PROMPT: Before printing, remove every picture; then print the lines below exactly, from the first line through the line containing "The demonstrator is".

DATA BLOCK:

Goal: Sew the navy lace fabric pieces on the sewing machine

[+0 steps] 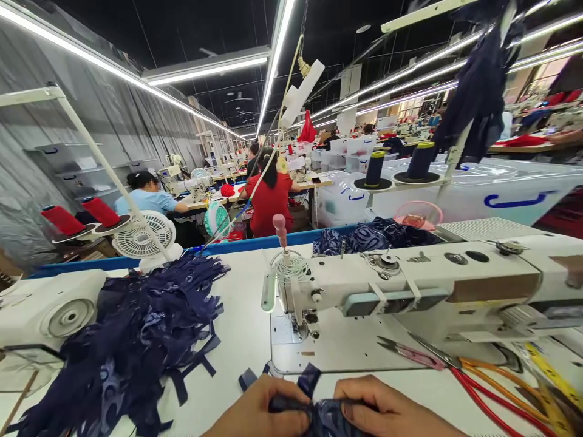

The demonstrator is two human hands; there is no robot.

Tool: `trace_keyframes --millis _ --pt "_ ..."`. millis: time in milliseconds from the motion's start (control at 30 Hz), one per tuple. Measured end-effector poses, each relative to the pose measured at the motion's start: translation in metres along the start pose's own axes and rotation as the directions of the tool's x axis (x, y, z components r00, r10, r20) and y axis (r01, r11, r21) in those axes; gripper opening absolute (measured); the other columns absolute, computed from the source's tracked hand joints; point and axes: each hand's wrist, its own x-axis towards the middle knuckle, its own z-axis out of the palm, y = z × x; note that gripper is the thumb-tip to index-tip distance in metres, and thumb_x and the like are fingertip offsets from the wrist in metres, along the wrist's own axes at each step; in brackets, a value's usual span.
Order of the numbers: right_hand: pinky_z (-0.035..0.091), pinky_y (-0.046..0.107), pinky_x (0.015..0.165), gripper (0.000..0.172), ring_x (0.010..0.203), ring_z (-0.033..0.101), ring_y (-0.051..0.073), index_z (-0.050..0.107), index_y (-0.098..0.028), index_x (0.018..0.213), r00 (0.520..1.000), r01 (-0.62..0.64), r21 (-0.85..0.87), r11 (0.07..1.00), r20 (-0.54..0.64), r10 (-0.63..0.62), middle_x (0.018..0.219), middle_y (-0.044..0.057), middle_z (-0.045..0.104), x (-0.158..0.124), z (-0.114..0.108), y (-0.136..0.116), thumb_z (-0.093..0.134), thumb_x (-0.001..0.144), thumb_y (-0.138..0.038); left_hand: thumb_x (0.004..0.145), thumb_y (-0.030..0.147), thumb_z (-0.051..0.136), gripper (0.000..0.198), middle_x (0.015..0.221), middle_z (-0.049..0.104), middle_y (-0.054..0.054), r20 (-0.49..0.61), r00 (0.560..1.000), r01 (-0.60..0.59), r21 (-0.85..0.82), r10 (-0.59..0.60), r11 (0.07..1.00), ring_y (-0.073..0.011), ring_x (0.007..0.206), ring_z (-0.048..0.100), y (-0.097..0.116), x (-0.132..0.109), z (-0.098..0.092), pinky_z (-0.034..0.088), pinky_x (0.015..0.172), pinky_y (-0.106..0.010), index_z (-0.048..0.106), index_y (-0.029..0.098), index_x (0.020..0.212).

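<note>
I am watching the left hand (273, 409) and the right hand (378, 403) gripping a dark blue patterned cloth (330, 419) between them, just in front of a white sewing machine (432, 267). On the white table (241, 303), a heap of dark blue strips (150, 328) is spreading out to the left. Over on the right, I am seeing pink-handled snips (412, 353) lying beside scissors (455, 364) with orange and red handles, while a yellow tape measure (553, 376) is trailing nearby. Behind the heap a white fan (144, 235) is standing. Farther off, a person in red (272, 203) is facing away from me, and a person in light blue (148, 197) is leaning over another workplace.
</note>
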Motion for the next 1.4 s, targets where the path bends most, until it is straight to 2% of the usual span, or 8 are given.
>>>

SOLUTION BELOW:
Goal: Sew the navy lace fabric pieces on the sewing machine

[+0 steps] 

The demonstrator is two human hands; there is no robot.

This exercise is now complete.